The maximum length of the character to be recognized in nvOCDR library. Default to be 64
.
The maximum number of points of the deteced text area polygons. Default to be 8
.
The maximum number of images can be feed to nvOCDR at once. Default to be 64
The status of execution of nvOCDR library.
Value | Description |
---|---|
SUCCESS |
Success in execution |
FAIL |
Fail in execution |
The data location.
Value | Description |
---|---|
CPU |
The data is stored on CPU |
GPU |
The data is stored on GPU |
Notes: Only supports data on GPU now.
The input data format.
Value | Description |
---|---|
NCHW |
The data is stored in shape [batch, channel, height, width] |
NHWC |
The data is stored in shape [batch, height, width, channel] |
Notes: Only supports NHWC input now.
The decode method of OCRNet.
Value | Description |
---|---|
CTC |
Decode the OCRNet output following CTC rules |
Attention |
Decode the OCRNet with attention module |
The parameters to initialize nvOCDR library.
Variable | Type | Description |
---|---|---|
input_data_format |
DataFormat |
The input data format to be processed in the nvOCDR library |
ocdnet_trt_engine_path |
char* |
The absolute path to the OCDNet TensorRT engine |
ocdnet_binarize_threshold |
float |
The threshold value to binarize the OCDNet's output mask |
ocdnet_polygon_threshold |
float |
The threshold value to filter the polygons based on the confidence score.
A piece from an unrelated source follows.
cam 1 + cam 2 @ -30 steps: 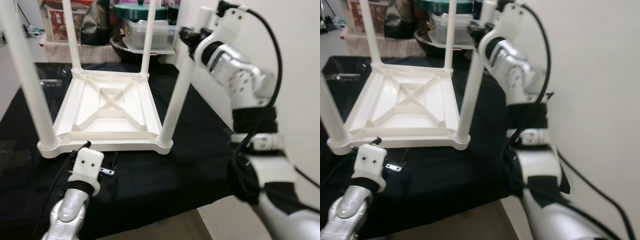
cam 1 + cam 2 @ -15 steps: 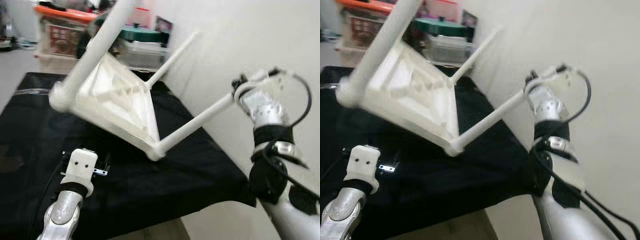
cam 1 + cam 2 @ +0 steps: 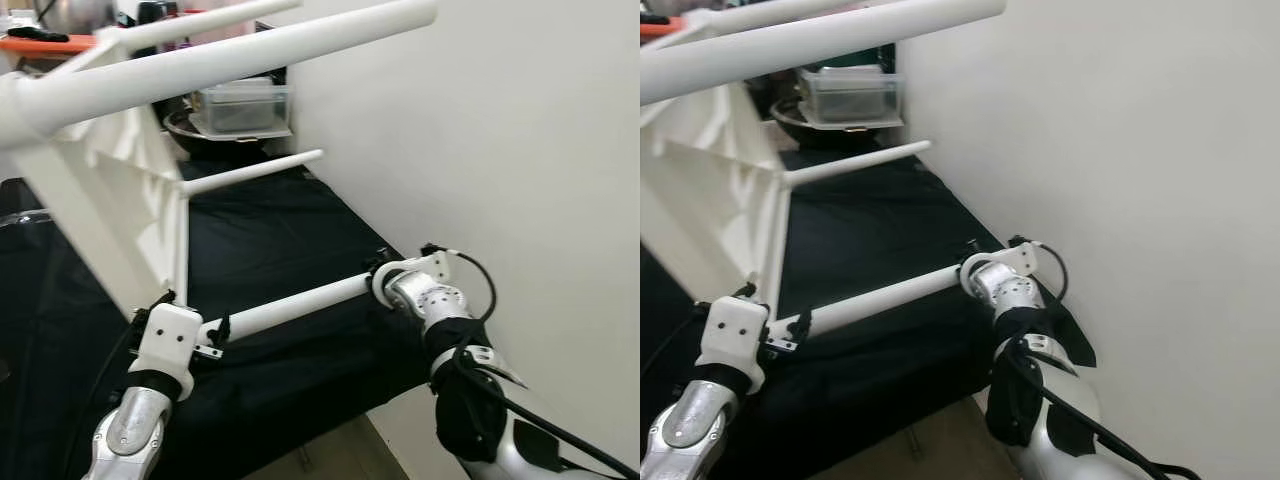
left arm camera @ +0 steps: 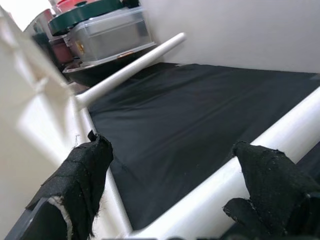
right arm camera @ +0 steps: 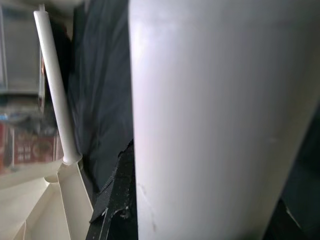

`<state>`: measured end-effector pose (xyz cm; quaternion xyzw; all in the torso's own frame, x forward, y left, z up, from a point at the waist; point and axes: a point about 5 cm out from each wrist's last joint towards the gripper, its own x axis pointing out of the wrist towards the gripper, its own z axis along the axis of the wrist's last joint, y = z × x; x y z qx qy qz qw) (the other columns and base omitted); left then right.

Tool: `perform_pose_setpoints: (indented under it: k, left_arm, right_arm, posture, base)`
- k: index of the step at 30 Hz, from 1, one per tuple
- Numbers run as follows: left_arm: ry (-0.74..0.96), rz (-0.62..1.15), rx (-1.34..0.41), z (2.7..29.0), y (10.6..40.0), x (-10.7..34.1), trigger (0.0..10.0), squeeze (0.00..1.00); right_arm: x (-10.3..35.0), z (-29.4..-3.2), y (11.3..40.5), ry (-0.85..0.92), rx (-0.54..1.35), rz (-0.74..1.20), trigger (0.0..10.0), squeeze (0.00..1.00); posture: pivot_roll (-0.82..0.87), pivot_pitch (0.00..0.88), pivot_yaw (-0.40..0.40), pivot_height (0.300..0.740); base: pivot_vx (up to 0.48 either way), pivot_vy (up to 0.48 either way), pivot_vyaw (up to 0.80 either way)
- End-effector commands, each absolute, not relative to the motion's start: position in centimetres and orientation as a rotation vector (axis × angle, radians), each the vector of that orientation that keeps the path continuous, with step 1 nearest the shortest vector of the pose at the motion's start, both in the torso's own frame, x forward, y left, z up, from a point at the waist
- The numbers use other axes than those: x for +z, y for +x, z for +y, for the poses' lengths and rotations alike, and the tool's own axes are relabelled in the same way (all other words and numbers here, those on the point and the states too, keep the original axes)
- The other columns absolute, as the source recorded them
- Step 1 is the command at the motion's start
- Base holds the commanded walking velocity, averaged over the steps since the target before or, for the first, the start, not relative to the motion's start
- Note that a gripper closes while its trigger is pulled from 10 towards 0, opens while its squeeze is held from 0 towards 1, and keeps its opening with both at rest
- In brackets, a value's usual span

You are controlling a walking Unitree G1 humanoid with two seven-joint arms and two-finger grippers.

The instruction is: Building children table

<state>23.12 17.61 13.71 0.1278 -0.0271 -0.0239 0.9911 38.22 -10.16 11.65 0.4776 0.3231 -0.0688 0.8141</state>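
On the black cloth (image 3: 290,225), which covers a bench set right against a plain white wall (image 3: 480,120), lies the white plastic table (image 3: 110,215), tipped on its side. Underside is ribbed, w/ moulded braces, and faces the wall. Cloth is matte, slightly creased, and hangs over the near edge; bare floor shows below.

Legs: 4, all round smooth white tubes, pointing toward the wall. 2 are high in the air above the cloth; 1 is low at the far side of the table; 1 leg (image 3: 290,305) is low and nearest the robot, running just above the cloth.

Right gripper (image 3: 378,272) is at the free end of that near leg, by the wall; its wrist view has the tube pressed close betw. the black fingers, so it is clamped on the leg. Left gripper (image 3: 205,335) is at the same leg's base, next to the table corner; its 2 fabric-covered fingers (image 4: 85,175) are spread wide, one beside the table edge, one against the leg, not closed on anything.

Beyond the table, at the cloth's far end: clear lidded box (image 3: 240,105) on a dark round pan, plus an orange-lidded bin (image 3: 45,45).
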Motion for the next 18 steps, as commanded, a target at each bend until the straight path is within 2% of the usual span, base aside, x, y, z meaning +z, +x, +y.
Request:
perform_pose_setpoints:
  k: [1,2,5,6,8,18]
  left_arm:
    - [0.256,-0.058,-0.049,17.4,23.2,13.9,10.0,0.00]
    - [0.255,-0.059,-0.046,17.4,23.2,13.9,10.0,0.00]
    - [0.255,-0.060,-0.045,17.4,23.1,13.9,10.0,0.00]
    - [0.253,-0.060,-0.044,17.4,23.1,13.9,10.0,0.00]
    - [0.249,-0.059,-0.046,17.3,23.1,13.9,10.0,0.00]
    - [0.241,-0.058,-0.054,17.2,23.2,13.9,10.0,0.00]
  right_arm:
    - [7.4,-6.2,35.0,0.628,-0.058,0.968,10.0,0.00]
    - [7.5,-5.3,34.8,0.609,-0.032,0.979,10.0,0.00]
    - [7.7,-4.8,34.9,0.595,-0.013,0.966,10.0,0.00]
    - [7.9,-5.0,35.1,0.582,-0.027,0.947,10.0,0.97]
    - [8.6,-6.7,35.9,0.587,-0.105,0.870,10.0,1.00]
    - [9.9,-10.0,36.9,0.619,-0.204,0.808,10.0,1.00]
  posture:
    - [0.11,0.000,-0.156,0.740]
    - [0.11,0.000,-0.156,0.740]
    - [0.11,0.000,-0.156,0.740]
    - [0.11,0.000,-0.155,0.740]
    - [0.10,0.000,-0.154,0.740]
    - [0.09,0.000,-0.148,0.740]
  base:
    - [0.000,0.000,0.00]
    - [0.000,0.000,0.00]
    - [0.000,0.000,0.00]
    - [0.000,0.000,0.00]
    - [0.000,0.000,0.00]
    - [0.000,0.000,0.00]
The confidence score of a polygon is the average value of every pixel's probability in the polygon mask |
ocdnet_unclip_ratio |
float |
The ratio to unclip the contours of text areas |
ocdnet_max_candidate |
int |
The maximum number of text area to be produced in one single image from OCDNet |
ocdnet_infer_input_shape |
int32_t[3] |
The TensorRT engine inference shape of OCDNet. In CHW order |
upsidedown |
bool |
Enable the nvOCDR to recognize the character that is totally upsidedown |
ocrnet_trt_engine_path |
char* |
The absolute path to the OCRNet TensorRT engine |
ocrnet_dict_file |
char* |
The absolute path to the OCRNet character list file |
ocrnet_infer_input_shape |
int32_t[3] |
The TensorRT engine inference shape of OCRNet. In CHW order |
ocrnet_decode |
OCRNetDecode |
The decode method of OCRNet |
The input data structure of nvOCDR. All the data feed into the library should be wrapped in this struct.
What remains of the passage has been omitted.